AWO Oberlausitz beteiligt sich an sachsenweiter „Graswurzelinitiative“

Die Erzieherinnen und Erzieher in Sachsens Kindertagesstätten sind für den 6. Dezember aufgerufen, ihre Einrichtungen zwei Stunden früher als üblich zu schließen.

Die Aktion steht unter dem Titel „Licht aus – Bildungsplan an“ und wird von der sogenannten Graswurzelinitiative, in der sich Erzieherinnen und Erzieher, freie Träger sowie Elternvertreter zusammengeschlossen haben, initiiert. Mit dabei sind am 6. Dezember auch Einrichtungen der AWO Oberlausitz:

  • Kita „Pfiffikus“ in Großschweidnitz
  • Kita „Spatzennest“ in Friedersdorf
  • Kita „Kinderhaus“ in Jonsdorf
  • Kita „Pfiffikus“ in Großhennersdorf
  • Kita „Am Zauberwäldchen“ in Görlitz
  • Hort „Hochsteinfüchse“ in Kleindehsa

Die zwei Stunden sollen genutzt werden, um Forderungen aus dem Sächsischen Bildungsplan umzusetzen. „Viele Erzieherinnen und Erzieher sowie Leiterinnen und Leiter in den sächsischen Kitas erledigen Vorbereitungen in ihrer Freizeit, damit die Qualität der Arbeit auf dem derzeitigen Niveau gehalten werden kann.

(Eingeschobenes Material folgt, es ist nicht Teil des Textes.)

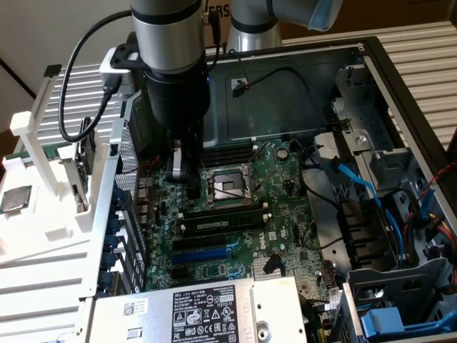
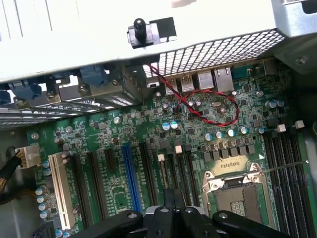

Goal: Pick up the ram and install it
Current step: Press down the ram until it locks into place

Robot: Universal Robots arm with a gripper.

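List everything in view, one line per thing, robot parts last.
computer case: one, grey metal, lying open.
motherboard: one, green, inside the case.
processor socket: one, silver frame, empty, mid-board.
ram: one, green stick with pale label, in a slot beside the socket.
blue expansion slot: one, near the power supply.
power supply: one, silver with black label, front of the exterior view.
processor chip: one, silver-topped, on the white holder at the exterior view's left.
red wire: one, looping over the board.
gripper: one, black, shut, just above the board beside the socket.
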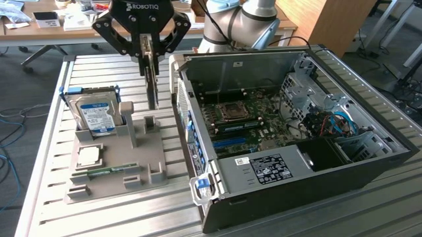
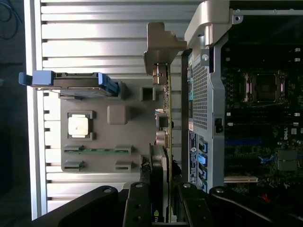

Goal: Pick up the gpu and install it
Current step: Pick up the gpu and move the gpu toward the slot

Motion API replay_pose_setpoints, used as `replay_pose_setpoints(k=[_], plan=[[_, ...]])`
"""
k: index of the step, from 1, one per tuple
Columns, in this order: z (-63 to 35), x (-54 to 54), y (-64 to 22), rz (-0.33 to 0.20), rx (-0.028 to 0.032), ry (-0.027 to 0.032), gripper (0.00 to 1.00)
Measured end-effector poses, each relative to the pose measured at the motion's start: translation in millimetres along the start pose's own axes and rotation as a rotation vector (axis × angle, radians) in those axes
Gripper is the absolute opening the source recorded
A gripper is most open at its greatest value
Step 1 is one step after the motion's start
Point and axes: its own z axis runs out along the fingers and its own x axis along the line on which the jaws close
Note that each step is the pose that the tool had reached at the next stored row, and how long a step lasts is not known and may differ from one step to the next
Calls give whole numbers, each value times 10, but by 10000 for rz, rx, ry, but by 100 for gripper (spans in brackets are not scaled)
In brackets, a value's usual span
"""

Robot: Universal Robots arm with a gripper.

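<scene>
Slatted table (image 1: 99,217): carries everything, with the computer case (image 1: 369,163) as reference.

Case: lies open side up, motherboard (image 1: 257,118) exposed inside.

Grey fixture (image 1: 145,148): just outside the case's rear wall, on the exterior view's left. The hard drive (image 1: 96,116) stands upright in it, on the side away from the case.

The gpu (image 1: 153,84): hangs vertically, edge-on, outside the case and just beside its rear wall, over the fixture's slotted post (image 1: 151,123). Cannot tell whether its lower edge is fully clear of that post. In the wrist view its metal end bracket (image 2: 161,42) stands close to the case's corner.

Gripper (image 1: 150,57): closed on the gpu, fingers pinching the two faces near the upper edge.

Small parts on the fixture, further from the case than the card: a processor chip (image 1: 89,155) and a RAM stick (image 1: 108,171).

Risks, as judged:
- The grip is high on a long thin card, so any sideways knock could pivot it between the pads.
- The gap to the case wall is small, so the bracket or fan side may catch the case rim when crossing over.
- If the lower edge sits in the post, a sideways move would drag the fixture.
- A tilted card would miss the motherboard slot and load the board or the card's edge contacts.
</scene>
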Motion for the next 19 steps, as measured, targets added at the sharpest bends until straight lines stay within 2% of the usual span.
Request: replay_pose_setpoints(k=[19], plan=[[1,-363,14,0,0,0,27]])
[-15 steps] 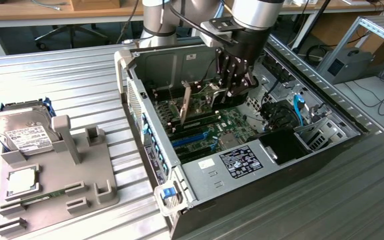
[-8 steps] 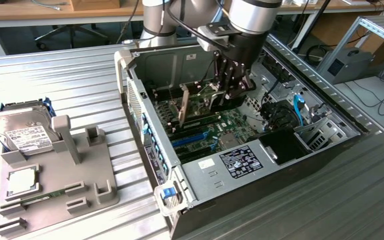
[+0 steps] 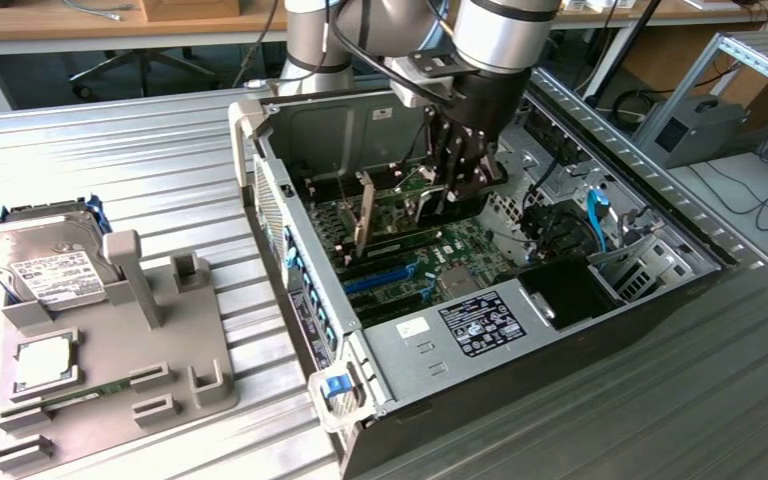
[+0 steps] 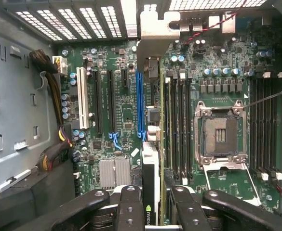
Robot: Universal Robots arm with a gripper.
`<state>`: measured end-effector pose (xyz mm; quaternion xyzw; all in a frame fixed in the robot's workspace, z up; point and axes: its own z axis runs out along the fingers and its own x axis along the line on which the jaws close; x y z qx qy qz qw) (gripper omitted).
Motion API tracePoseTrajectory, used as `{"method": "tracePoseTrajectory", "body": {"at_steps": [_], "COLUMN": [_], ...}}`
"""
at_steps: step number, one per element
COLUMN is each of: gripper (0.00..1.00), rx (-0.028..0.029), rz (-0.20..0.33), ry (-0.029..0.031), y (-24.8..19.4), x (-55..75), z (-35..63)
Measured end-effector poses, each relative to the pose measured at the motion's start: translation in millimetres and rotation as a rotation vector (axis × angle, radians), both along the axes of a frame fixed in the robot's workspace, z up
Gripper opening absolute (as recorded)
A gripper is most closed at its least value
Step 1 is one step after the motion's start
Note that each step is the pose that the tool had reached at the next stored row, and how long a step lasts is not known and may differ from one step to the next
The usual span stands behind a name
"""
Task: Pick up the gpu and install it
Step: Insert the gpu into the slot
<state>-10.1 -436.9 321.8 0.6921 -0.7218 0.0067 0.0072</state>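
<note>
My gripper [image 3: 462, 200] reaches down into the open computer case [image 3: 398, 345], over the motherboard [image 3: 471, 260]. It is shut on the gpu [image 3: 404, 242], a thin black card held upright on its edge. In the wrist view the gpu [image 4: 150, 163] shows edge-on between my two fingers [image 4: 131, 207], and my gripper [image 4: 155, 204] clamps its near end. The card's silver bracket [image 4: 153, 29] sits at the case's rear slot openings. The card stands just beside the long blue slot [image 4: 141, 96]. I cannot tell whether it is seated in a slot.
A grey fixture [image 3: 117, 370] at the exterior view's left holds a silver hard drive [image 3: 44, 262], a processor chip [image 3: 44, 365] and a green memory stick [image 3: 84, 393]. Inside the case are the processor socket [image 4: 220, 134], memory slots [image 4: 263, 130] and a cable bundle [image 4: 54, 96].
</note>
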Motion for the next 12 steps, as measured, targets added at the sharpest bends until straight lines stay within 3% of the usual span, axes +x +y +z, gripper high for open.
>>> {"method": "tracePoseTrajectory", "body": {"at_steps": [12], "gripper": [0.27], "rx": [0.0000], "rz": [0.000], "ry": [0.0000], "y": [0.0], "x": [-0.2], "z": [-0.4]}}
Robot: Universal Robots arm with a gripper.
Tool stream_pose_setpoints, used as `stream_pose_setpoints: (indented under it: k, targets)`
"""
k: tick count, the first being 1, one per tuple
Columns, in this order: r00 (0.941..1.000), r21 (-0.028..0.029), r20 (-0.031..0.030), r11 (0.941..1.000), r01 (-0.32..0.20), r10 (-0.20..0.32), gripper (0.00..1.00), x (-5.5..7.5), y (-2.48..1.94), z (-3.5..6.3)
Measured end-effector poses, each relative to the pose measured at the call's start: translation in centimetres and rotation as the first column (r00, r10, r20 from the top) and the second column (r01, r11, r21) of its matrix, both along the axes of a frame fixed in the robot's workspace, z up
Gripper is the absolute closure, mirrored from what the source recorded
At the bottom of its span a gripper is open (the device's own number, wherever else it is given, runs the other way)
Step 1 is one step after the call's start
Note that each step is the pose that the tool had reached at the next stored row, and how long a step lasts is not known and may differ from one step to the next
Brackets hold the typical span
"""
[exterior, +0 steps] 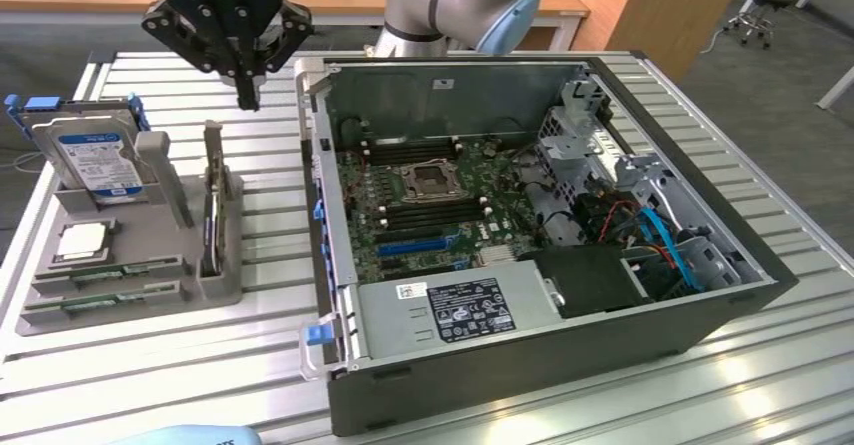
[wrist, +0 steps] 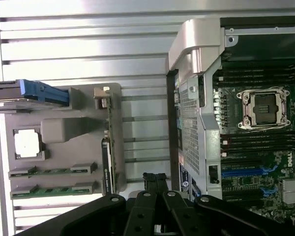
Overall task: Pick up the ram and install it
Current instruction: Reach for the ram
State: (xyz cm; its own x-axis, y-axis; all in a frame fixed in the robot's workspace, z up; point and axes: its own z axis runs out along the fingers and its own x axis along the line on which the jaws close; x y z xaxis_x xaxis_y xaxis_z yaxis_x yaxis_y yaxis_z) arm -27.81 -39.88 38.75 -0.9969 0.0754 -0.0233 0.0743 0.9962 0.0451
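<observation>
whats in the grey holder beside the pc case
Upright hard drive, silver processor chip, two green ram sticks lying flat. The drive's lower end is hidden in its slot.

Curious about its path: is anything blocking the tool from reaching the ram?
Nothing visible lies over the ram in its tray. The tool hangs shut above the table; the upright hard drive stands beside the ram, not over it.

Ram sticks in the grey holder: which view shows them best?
The wrist view: it looks straight down on both ram sticks, lying side by side in the grey holder. The exterior view shows them at a slant, along the holder's near edge.
</observation>
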Motion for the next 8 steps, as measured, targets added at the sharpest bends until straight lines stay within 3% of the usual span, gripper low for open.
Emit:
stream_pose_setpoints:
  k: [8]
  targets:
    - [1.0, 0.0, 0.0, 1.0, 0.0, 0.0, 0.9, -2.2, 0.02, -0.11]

Dies geht zu Lasten ihrer Gesundheit und führt zu weiteren Ausfällen in den Kitas“, sagt Jens Kluge, Leiter des Integrativen AWO-Kinderhauses „Kuschelkiste“ in Zwickau und einer der Macher hinter der Graswurzelinitiative.

An die sächsischen Landtagsabgeordneten von CDU und SPD hat die Initiative mit Blick auf den noch bis Ende des Jahres zu beschließenden Doppelhaushalt 2017/2018 vier konkrete Forderungen: pro Woche zwei Stunden Vor- und Nachbereitungszeit, Wiedereinführung des kostenlosen Vorschuljahres, mehr fachliche Unterstützung für Leiterinnen und Leiter von Kitas sowie eine Verbesserung des bundesweit schlechtesten Betreuungsschlüssel in Kindertagesstätten und Kinderkrippen. Silke Brewig-Lange, die Vorsitzende des Stadtelternrates Chemnitz, nennt noch ein weiteres Argument: „In Dresden laufen derzeit die letzten Verhandlungen zum sächsischen Haushalt 2017/2018. Wenn wir noch Änderungen im Interesse der Kinder und Erzieherinnen und Erzieher erreichen wollen, dann müssen wir jetzt noch einmal ein deutliches Zeichen setzen“, sagt sie.

Nach Meinung der Elternvertreter sollten die Eltern den Tag auch nutzen, um mit den Erzieherinnen und Erziehern über deren Arbeitsbedingungen ins Gespräch zu kommen. Weil es aus beruflichen Gründen dennoch einigen Eltern schwer fallen wird, ihr Kind zwei Stunden früher als üblich aus der Kita abzuholen, wird es in den Einrichtungen eine Notfallbetreuung geben.